The USOC is not the only national governing body to formulate a testing program. The NCAA is considering a wide-ranging drug testing program, with a special eye to ferreting out recreational drug users. The IAAF announced last year it will not certify world records unless the athlete is tested for drugs following the performance.
Deterrence seems to be the most effective plan of attack to combat drug use. Drug education is another, as is providing athletes with alternative training methods to convince them performance enhancing drugs are not necessary.
But at the heart of the issue is not identifying what drugs the athletes take, or developing better tests. The central question remains the why of drug use among athletes. In that regard, the athletes and the sports administrators are as far from understanding each other as they have ever been.
“The athletes don’t want to take the darn drugs,” Catlin said. “They take them because they believe they have to to accomplish a (high) level in the sport. They don’t like them, they don’t get high on them. They’d all quit in the same day if they believed everyone else would quit.”
But this, from Dr. Robert Kerr, a San Gabriel sports medicine specialist who says he administers anabolic steroids to 4,000 athletes in 19 countries: “A newspaper reporter called me just after Caracas.
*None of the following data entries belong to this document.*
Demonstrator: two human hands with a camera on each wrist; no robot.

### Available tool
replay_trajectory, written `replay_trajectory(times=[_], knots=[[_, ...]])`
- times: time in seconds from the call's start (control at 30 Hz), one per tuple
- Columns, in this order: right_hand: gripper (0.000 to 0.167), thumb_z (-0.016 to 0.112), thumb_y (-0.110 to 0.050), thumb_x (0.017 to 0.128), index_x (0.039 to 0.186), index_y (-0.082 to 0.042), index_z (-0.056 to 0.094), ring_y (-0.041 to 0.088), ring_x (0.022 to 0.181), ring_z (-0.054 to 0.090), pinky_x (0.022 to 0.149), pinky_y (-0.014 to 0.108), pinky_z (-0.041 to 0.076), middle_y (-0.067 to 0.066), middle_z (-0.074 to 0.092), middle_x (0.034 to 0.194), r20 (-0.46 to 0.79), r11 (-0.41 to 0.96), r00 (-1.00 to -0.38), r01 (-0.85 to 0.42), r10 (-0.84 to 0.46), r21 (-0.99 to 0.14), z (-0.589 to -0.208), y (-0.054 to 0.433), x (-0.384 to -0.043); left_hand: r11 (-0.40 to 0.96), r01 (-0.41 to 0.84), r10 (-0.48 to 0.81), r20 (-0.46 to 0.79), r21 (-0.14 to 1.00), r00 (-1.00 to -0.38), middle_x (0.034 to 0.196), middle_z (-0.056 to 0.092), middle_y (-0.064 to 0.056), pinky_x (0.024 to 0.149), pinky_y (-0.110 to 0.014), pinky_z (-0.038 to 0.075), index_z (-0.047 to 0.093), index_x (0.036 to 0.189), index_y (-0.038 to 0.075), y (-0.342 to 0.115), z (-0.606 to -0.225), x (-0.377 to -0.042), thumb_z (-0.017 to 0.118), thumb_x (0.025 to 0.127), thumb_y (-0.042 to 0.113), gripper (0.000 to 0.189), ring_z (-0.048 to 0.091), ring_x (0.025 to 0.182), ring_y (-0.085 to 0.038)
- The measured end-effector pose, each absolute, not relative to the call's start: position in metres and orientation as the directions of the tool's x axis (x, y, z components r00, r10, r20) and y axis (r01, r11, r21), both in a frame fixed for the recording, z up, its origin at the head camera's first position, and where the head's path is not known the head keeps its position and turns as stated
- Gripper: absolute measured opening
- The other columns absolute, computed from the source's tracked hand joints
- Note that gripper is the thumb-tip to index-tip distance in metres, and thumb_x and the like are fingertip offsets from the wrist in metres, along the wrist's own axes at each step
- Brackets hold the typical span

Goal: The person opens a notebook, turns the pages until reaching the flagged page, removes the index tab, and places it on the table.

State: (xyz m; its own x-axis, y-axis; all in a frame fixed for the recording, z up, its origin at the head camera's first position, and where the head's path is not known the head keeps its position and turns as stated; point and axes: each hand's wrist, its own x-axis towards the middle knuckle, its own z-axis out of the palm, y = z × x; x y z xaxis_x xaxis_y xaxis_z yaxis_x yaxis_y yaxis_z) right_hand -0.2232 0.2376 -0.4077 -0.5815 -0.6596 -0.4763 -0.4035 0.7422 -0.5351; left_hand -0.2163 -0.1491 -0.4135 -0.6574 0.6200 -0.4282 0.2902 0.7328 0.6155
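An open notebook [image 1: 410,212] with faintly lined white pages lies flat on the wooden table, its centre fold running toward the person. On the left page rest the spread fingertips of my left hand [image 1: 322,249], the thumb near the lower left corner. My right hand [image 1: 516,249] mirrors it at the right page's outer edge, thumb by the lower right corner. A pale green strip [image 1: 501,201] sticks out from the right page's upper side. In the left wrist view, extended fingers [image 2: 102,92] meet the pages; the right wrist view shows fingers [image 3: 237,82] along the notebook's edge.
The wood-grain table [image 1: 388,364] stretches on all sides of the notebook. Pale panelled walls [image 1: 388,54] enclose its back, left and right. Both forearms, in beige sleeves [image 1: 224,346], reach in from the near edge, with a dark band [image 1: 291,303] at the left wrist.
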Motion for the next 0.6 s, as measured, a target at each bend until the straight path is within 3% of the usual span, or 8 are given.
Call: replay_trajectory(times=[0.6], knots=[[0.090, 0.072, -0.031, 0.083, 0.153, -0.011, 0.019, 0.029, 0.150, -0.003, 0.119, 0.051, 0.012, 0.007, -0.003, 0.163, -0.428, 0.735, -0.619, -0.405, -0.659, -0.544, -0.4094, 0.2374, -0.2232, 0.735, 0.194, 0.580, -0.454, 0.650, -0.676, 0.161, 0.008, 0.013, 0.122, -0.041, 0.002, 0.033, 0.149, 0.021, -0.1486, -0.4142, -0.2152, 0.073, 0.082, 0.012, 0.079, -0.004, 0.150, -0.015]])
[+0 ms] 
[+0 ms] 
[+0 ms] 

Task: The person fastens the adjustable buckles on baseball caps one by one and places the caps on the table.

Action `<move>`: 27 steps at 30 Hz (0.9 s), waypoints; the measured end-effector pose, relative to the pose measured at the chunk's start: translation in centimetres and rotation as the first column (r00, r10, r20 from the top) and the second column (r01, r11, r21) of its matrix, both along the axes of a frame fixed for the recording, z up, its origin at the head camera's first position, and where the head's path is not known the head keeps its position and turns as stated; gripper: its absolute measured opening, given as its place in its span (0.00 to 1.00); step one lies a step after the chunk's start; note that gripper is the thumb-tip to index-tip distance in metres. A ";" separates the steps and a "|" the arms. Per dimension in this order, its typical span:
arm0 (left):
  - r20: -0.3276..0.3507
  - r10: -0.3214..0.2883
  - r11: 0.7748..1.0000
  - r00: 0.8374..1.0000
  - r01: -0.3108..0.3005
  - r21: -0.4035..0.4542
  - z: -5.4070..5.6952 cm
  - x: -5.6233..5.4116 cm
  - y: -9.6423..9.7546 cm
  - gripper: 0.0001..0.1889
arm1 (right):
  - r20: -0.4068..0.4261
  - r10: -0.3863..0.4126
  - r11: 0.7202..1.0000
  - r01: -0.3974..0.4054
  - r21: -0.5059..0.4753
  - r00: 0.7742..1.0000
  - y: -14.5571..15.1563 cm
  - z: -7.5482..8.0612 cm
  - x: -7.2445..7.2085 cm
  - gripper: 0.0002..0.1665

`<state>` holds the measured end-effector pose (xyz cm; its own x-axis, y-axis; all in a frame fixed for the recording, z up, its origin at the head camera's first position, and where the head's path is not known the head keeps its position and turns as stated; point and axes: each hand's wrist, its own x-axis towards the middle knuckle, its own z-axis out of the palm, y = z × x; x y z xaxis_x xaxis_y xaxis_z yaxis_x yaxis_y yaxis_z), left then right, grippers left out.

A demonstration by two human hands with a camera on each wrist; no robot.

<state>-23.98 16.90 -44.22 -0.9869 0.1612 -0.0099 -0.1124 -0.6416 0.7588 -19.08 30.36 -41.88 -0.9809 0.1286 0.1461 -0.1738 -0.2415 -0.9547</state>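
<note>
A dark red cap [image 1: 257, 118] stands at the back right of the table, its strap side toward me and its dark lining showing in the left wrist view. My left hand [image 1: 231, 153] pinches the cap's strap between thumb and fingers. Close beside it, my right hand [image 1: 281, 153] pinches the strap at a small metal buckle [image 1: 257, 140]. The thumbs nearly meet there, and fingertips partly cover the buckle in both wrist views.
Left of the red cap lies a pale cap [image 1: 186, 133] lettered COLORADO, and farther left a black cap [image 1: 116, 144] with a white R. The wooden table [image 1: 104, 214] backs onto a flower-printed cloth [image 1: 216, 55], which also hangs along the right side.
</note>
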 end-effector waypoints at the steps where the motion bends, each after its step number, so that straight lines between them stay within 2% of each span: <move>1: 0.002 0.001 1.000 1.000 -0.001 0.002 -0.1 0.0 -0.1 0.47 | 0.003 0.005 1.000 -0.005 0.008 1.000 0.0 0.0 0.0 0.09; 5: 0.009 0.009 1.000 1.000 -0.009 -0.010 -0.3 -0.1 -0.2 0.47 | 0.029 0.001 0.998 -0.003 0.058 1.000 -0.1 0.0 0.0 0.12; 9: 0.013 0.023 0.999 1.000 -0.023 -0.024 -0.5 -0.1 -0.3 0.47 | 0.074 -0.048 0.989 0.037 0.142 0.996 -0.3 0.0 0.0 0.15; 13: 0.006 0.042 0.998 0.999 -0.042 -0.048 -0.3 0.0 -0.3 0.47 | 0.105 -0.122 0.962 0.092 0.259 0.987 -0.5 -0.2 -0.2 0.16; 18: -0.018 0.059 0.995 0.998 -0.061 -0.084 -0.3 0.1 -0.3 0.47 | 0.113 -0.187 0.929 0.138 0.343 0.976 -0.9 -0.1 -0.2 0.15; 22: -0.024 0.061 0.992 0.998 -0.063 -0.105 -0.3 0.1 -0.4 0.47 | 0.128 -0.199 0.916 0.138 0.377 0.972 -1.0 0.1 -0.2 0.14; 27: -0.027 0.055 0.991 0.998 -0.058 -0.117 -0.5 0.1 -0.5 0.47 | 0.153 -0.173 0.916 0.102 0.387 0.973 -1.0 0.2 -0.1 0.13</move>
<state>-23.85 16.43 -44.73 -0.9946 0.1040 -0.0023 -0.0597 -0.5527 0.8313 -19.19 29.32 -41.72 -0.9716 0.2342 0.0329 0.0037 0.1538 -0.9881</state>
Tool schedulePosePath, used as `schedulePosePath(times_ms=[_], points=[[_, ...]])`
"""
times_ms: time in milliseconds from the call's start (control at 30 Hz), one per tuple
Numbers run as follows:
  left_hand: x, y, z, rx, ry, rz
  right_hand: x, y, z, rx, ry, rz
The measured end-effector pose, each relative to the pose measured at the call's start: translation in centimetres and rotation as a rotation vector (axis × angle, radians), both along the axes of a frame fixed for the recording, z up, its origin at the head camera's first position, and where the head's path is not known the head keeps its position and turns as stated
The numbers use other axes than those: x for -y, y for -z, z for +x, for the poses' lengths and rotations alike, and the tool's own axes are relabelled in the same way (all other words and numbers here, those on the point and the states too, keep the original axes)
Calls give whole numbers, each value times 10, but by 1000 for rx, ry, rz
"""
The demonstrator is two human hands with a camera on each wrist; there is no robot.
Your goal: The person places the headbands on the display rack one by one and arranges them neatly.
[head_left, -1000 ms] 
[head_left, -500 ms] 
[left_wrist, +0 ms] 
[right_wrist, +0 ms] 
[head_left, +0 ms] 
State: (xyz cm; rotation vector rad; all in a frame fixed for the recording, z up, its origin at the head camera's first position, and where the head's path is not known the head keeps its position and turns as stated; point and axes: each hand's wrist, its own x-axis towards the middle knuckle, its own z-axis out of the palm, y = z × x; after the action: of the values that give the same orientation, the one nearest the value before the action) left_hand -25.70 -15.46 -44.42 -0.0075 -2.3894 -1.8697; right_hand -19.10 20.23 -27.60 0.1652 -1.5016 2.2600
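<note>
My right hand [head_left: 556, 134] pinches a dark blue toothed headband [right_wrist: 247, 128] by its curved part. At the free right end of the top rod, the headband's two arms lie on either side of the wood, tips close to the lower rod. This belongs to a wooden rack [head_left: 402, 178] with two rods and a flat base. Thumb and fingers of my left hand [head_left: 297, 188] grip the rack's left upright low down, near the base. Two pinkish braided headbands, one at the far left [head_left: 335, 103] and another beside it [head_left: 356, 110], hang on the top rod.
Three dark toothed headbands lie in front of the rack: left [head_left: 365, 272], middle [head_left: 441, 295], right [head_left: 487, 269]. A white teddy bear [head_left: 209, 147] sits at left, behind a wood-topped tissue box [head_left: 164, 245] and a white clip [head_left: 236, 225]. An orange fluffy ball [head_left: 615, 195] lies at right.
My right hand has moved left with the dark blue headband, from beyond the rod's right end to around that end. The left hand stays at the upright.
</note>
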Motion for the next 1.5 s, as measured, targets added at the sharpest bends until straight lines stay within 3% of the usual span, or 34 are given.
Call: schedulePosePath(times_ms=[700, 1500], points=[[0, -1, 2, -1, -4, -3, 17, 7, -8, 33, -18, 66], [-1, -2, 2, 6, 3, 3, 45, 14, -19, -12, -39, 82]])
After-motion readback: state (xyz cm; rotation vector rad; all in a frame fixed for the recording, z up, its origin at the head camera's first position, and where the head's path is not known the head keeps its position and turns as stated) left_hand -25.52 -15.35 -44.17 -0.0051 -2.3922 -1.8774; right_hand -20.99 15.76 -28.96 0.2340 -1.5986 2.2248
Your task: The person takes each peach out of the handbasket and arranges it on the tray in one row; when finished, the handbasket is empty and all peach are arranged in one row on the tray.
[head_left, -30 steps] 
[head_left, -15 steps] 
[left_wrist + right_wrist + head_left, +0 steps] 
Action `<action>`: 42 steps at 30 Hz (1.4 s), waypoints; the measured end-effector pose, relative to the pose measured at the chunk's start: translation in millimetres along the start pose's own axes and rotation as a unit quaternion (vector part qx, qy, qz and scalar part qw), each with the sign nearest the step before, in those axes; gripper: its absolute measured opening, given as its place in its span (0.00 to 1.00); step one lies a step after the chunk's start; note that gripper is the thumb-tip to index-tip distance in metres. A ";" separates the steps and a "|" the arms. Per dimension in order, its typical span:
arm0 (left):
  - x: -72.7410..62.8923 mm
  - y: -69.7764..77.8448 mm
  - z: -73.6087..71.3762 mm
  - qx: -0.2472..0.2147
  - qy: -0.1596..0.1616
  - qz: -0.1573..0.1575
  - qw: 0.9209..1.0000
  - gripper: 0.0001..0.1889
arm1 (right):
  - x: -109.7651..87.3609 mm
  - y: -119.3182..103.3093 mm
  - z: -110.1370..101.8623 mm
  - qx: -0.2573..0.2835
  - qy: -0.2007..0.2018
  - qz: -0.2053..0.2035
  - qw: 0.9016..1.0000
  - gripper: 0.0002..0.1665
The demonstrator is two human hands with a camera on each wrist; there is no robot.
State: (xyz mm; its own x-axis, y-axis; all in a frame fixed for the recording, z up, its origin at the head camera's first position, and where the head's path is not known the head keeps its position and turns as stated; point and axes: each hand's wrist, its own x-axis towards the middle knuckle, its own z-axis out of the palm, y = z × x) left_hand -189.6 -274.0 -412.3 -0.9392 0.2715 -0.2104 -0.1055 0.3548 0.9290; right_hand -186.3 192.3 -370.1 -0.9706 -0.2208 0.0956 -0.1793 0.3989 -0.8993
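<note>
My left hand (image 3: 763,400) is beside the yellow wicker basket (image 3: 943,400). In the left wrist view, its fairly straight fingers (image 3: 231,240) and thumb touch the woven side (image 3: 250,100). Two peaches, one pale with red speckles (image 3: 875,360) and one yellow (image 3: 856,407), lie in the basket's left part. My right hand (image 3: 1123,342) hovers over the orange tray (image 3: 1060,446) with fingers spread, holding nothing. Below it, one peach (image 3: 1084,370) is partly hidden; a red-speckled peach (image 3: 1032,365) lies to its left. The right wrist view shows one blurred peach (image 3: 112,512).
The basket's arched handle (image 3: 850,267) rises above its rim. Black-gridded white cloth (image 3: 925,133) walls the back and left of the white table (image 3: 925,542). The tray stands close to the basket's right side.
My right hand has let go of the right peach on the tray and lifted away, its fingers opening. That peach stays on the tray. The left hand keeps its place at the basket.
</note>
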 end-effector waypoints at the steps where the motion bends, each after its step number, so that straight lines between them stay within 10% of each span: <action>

He said he had spoken to elite track and field athletes in that area, a lot of them. He told them: ‘Suppose two things. Number one, you work out and take whatever you are going to take and you finish first or last or whatever. Or number two, we give you a drug that will guarantee that you will set a new world’s record, but you are going to die at the end of the year.’ He said: ‘Eighty per cent said they would take the second choice.’ I think that’s exaggerated, but it tells you something about the drive that athletes have.”